At first glance, this task seems trivial. If the agent is given the direction and distance of the target at all times, can it not simply follow this signal directly? The answer is no, because agents are often trained on this task in environments that emulate real-world buildings which are not wide-open spaces, but rather contain many smaller rooms. Because of this, the agent has to learn to navigate human spaces and use doors and hallways to efficiently navigate from one side of the building to the other. This task becomes particularly difficult when the agent is tested in an environment that it is not trained in. If the agent does not know how the floor plan of an environment looks, it has to learn to predict the design of man-made structures, to efficiently navigate across them, much like how people instinctively know how to move around a building they have never seen before based on their experience navigating similar buildings.
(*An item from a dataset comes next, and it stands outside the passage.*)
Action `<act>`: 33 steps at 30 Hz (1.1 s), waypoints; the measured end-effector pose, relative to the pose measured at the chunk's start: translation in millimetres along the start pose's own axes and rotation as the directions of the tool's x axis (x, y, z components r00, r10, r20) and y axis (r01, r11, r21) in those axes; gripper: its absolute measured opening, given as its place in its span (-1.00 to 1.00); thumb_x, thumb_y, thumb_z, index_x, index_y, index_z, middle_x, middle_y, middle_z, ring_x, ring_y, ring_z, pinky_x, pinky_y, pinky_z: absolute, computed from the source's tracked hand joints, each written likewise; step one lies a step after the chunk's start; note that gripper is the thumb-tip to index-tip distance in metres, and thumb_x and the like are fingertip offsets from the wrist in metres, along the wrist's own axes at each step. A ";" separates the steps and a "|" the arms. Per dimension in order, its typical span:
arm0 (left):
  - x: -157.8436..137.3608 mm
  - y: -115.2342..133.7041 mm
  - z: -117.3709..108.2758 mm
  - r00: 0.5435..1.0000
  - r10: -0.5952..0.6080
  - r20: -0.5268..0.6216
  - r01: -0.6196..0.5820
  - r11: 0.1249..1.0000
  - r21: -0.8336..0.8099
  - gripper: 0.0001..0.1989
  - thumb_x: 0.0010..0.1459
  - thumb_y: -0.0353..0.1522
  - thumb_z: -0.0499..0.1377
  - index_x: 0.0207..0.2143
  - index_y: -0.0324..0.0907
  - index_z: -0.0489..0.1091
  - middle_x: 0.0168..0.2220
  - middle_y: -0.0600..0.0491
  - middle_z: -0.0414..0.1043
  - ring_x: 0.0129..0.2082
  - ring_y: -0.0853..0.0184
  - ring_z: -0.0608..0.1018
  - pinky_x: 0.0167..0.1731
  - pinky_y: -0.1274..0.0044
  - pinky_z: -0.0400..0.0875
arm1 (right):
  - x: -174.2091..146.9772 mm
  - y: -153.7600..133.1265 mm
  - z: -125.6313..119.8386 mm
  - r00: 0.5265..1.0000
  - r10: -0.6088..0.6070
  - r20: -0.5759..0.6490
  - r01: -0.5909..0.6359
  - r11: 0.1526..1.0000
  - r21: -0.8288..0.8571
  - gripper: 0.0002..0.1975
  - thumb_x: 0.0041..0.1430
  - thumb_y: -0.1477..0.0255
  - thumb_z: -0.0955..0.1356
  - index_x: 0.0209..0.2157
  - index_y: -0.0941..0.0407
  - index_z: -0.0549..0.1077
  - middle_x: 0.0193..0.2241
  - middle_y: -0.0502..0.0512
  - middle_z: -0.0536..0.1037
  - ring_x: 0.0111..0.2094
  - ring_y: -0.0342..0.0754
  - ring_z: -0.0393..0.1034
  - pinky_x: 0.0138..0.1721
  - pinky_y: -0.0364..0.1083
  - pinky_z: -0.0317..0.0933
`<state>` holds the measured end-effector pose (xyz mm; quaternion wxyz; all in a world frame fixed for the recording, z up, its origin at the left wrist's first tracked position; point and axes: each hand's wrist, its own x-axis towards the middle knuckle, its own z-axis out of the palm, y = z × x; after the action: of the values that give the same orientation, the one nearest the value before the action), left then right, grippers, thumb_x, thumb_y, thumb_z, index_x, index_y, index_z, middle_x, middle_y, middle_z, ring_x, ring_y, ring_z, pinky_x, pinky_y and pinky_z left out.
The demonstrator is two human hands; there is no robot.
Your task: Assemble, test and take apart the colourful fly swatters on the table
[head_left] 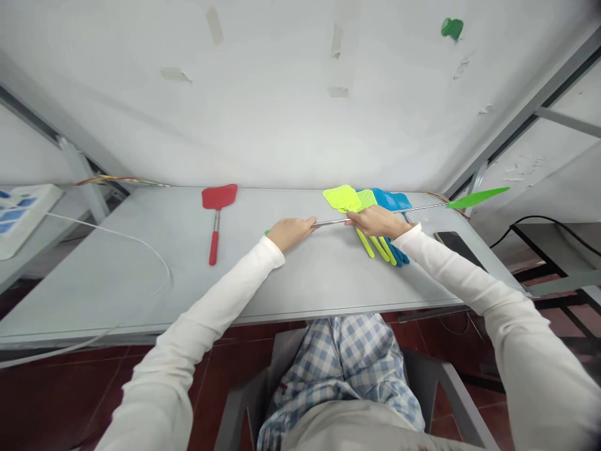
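Left hand point(292, 234) closed round the handle end point(267, 232) of a green swatter point(476, 198) — right hand point(375, 220) pinching its metal shaft point(331, 222).

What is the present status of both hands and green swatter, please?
Left hand on handle, right hand on metal shaft. Green swatter held crosswise, head toward right. Yellow swatters, blue swatters beneath right hand; contact unclear.
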<state>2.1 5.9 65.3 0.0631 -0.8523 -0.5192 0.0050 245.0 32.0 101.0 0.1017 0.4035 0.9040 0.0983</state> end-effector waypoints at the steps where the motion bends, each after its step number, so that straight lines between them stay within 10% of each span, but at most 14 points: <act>1: -2.1 -2.0 -1.5 1.000 0.001 -0.014 -0.001 1.000 -0.004 -0.63 0.33 -0.14 -0.14 -0.16 -0.14 0.35 -0.41 -0.07 0.54 -0.45 0.26 0.57 -0.48 0.53 0.27 | -2.7 6.2 -2.0 1.000 -0.008 -0.014 0.008 1.000 0.020 -0.52 0.37 0.13 0.03 -0.17 0.14 0.38 -0.44 0.15 0.54 -0.48 -0.05 0.37 -0.47 -0.12 -0.17; 10: -20.3 -49.0 -6.2 0.990 -0.087 -0.109 0.095 0.993 0.064 -0.69 0.30 -0.16 -0.07 -0.24 -0.07 0.42 -0.41 0.00 0.56 -0.43 0.27 0.56 -0.50 0.55 0.18 | -36.0 61.6 7.0 0.982 0.188 0.011 -0.183 0.967 -0.178 -0.44 0.36 0.09 -0.02 -0.15 0.15 0.40 -0.45 0.21 0.55 -0.45 0.03 0.42 -0.44 -0.12 -0.12; 33: -12.0 -10.5 -21.1 0.996 -0.089 -0.018 0.090 0.992 0.088 -0.60 0.34 -0.17 -0.18 -0.06 -0.11 0.36 -0.33 -0.10 0.55 -0.33 0.17 0.59 -0.38 0.48 0.31 | -5.0 1.5 -19.9 0.991 -0.020 -0.131 0.022 1.000 0.015 -0.56 0.38 0.16 0.07 -0.08 0.20 0.32 -0.32 0.21 0.54 -0.36 -0.02 0.42 -0.39 -0.13 -0.01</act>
<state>-11.1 -2.1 86.7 0.1045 -0.8245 -0.5557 0.0192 244.1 27.3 121.0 0.0398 0.3875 0.9137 0.1159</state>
What is an environment anyways?#

Environments are worlds in which embodied agents exist. If our embodied agent is simply a neural network that is being trained in a simulator, then that simulator is its environment. Similarly, if our agent is a physical robot then its environment is the real world. The agent interacts with the environment by taking one of several available actions (such as "move forward", or "turn left"). After each action, the environment produces a new frame that the agent can analyze to determine its next step. For many tasks, including PointNav the agent also has a special "stop" action which indicates that the agent thinks it has reached the target. After this action is called the agent will be reset to a new location, regardless if it reached the target. The hope is that after enough training the agent will learn to correctly assess that it has successfully navigated to the target.

RoboTHOR Sim vs. Real

There are many simulators designed for the training of embodied agents. In this tutorial, we will be using a simulator called RoboTHOR, which is designed specifically to train models that can easily be transferred to a real robot, by providing a photo-realistic virtual environment and a real-world replica of the environment that researchers can have access to. RoboTHOR contains 60 different virtual scenes with different floor plans and furniture and 15 validation scenes.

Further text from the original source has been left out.